Il est également difficile de croire que Kennedy vaincra Biden pour la nomination. Le président a modifié le calendrier des primaires démocrates pour donner la priorité à la Caroline du Sud, devant l’Iowa et le New Hampshire. Comme en 2020, la Caroline du Sud est très susceptible de livrer à Biden un glissement de terrain. Pourtant, les présidents en exercice peuvent parfois être mortellement blessés par de tels défis. Jimmy Carter a été en partie défait en 1980 par l’offre de Ted Kennedy, l’oncle de RFK Jr. George HW Bush a été blessé par la rébellion des fourches de Pat Buchanan en 1992. RFK Jr pourrait aider à livrer la présidence à Trump.

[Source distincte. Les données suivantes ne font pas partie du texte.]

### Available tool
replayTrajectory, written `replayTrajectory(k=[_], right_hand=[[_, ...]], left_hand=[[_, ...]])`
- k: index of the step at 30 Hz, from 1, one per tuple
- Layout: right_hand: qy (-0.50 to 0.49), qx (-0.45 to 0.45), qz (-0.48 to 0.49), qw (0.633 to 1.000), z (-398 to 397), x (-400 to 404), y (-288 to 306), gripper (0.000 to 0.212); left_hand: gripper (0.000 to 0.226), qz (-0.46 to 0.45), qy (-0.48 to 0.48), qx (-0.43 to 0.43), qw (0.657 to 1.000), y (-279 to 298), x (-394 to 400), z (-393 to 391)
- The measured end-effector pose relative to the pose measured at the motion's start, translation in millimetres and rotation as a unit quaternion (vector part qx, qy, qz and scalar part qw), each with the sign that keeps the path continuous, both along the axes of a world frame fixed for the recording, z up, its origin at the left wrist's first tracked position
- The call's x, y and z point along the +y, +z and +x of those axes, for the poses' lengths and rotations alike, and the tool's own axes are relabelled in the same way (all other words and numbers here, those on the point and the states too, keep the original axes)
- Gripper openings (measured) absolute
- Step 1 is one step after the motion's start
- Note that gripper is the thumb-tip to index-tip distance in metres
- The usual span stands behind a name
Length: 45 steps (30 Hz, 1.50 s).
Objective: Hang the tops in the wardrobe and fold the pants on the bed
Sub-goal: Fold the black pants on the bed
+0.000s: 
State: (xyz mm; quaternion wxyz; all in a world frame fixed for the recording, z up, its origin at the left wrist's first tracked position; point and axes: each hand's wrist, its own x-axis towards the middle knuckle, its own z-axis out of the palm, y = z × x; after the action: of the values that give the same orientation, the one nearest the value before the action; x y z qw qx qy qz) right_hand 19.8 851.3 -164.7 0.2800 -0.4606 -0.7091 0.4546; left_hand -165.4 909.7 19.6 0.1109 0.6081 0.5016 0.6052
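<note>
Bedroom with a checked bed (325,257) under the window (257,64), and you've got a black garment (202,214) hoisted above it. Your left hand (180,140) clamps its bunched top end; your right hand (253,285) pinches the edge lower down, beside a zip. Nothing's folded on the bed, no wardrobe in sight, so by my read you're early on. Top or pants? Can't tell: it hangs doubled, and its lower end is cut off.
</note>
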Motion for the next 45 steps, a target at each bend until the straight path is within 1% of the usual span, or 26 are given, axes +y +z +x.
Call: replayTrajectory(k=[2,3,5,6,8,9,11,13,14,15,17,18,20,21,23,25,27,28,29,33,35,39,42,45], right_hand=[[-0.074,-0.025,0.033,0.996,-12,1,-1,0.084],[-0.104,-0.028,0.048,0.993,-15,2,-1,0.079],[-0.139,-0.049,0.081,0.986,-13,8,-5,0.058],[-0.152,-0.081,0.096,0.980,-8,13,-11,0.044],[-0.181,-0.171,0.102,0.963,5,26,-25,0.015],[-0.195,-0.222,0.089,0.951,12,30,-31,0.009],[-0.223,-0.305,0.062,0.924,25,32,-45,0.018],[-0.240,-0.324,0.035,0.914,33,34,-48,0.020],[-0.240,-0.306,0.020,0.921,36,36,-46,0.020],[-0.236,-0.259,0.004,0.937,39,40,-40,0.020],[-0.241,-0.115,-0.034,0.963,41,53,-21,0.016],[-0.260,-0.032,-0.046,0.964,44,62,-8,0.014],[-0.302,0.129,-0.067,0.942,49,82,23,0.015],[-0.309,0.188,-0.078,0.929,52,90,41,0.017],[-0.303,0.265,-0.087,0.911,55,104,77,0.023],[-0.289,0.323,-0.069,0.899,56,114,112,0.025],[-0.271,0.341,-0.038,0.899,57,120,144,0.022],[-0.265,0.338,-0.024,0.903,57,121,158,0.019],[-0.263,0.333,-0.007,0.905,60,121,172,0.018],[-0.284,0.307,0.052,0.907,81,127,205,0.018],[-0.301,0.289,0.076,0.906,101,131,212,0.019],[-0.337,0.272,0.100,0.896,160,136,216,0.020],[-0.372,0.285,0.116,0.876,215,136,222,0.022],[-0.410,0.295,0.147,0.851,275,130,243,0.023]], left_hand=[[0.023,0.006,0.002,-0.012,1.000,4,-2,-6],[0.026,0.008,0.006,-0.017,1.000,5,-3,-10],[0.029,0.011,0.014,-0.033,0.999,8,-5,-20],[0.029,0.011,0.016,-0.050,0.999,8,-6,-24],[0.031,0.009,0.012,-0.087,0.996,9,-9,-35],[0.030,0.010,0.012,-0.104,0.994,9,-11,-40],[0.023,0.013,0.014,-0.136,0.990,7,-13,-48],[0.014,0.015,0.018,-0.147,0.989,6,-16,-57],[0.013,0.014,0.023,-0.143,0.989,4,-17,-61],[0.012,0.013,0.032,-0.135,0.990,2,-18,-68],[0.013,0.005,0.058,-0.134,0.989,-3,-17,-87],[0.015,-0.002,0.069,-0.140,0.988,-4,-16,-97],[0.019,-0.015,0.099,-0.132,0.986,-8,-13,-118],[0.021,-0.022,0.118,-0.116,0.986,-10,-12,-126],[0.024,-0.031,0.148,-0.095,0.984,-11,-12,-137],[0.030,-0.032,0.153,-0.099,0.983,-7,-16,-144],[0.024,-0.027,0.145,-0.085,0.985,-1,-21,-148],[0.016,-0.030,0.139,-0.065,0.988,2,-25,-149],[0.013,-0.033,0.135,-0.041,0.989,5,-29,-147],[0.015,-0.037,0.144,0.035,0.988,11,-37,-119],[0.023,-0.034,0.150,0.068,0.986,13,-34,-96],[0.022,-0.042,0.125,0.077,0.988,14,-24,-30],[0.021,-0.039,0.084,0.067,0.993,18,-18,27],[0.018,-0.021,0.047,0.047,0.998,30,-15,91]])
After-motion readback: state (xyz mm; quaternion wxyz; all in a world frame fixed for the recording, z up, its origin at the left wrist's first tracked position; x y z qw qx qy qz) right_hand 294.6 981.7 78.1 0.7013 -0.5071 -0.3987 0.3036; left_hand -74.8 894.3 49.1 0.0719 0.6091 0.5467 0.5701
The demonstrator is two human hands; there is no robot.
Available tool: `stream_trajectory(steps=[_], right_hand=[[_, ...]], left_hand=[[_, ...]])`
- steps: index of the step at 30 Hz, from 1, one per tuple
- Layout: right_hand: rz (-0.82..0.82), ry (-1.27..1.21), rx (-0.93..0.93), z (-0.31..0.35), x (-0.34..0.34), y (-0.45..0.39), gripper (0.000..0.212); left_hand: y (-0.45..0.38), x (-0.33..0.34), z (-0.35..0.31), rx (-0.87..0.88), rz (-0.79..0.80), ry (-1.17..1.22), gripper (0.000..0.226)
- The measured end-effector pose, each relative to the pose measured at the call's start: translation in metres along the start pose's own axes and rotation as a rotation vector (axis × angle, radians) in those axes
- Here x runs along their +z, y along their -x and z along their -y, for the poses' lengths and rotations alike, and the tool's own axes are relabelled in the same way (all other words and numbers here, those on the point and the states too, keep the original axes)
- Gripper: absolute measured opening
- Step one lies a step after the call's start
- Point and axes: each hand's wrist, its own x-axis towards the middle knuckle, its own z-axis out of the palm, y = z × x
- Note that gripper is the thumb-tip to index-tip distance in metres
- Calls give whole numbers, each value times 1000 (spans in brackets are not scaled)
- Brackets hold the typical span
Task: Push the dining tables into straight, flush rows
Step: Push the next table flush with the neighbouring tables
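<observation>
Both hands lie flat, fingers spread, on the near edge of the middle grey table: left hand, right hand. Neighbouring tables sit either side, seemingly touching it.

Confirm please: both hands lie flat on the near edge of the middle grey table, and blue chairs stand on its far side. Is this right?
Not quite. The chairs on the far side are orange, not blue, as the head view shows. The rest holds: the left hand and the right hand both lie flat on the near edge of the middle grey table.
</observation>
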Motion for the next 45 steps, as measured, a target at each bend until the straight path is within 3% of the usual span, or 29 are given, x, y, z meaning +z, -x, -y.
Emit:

Ce serait une tournure étrange à l’héritage de sa famille. Ce n’est pas une mince ironie que le père et les oncles de RFK Jr auraient réprimandé sa vision du monde. Pourtant, d’une manière étrange, il personnifie la société plus solitaire d’aujourd’hui dans laquelle les gens ont remplacé le monde perdu de leurs parents par un monde confisqué de discussions de groupe en ligne. L’idée qu’une cabale cachée doit être responsable de leurs vies atomisées a trouvé une tempête parfaite dans la pandémie.

Pour certains, le nom Kennedy est une validation.